The tawny-tufted toucanet is patchily distributed from extreme eastern Colombia through southern Venezuela into northwestern Brazil north of the Solimões (upper Amazon) River as far east as the upper Rio Negro. Unconfirmed sight records in Guyana lead the South American Classification Committee of the American Ornithological Society to call it hypothetical in that country. It inhabits forests, usually those on sandy soil and near waterways.

==Behavior==
===Movement===

As far as is known, the tawny-tufted toucanet is a year-round resident throughout its range.

===Feeding===

The tawny-tufted toucanet's diet is known to include fruit but nothing else is known about its diet or foraging habits.

===Breeding===

The tawny-tufted toucanet's breeding season is thought to be between April and November but might start in March and extend only to May.

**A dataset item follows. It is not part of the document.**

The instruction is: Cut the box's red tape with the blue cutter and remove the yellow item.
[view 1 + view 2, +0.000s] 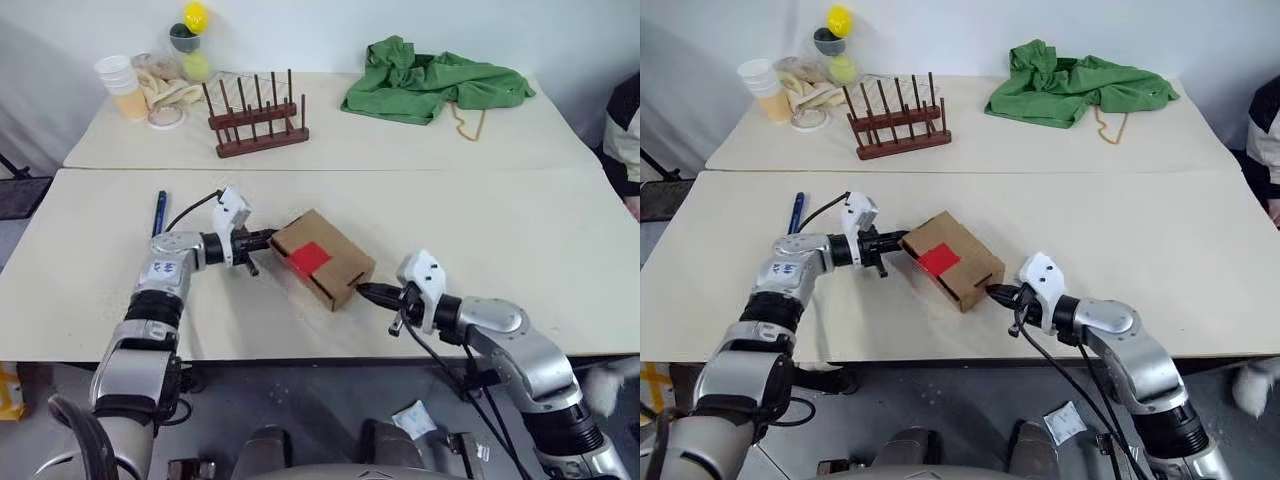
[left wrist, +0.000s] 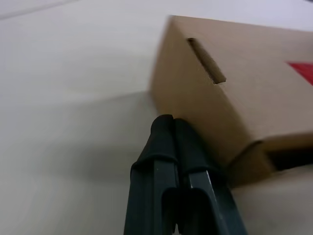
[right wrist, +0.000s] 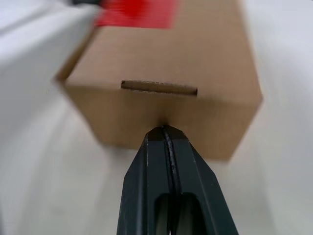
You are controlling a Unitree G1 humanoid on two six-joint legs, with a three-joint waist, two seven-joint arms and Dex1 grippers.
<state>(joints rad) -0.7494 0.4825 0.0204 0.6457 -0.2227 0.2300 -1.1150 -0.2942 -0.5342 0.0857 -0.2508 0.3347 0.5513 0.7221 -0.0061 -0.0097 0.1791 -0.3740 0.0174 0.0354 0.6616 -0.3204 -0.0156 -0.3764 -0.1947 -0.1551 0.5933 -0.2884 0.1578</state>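
Small brown cardboard box [image 1: 322, 259] with red tape patch [image 1: 310, 258] on the pale worktop [image 1: 520, 260]. Left pincer [image 1: 270, 240], closed and empty, presses its nine o'clock end; right pincer [image 1: 362, 291], closed and empty, its four o'clock end.

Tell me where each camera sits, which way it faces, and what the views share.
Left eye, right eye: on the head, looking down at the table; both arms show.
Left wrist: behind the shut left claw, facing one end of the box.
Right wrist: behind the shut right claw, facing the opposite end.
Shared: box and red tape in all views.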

Its nest, eggs, incubation period, and time to fledging are not known.

===Vocalization===

The tawny-tufted toucanet makes "grown-like, croaking, 'ggruuukk' notes" that may last 10 to 15 seconds. It also makes a "more rattling version, 'dddrik-'".

==Status==

The IUCN has assessed the tawny-tufted toucanet as being of Least Concern. It has a large range but its population size and trend are not known. No immediate threats have been identified. "Data [are] urgently needed on its habitat and feeding requirements, as well as on its breeding biology and behaviour."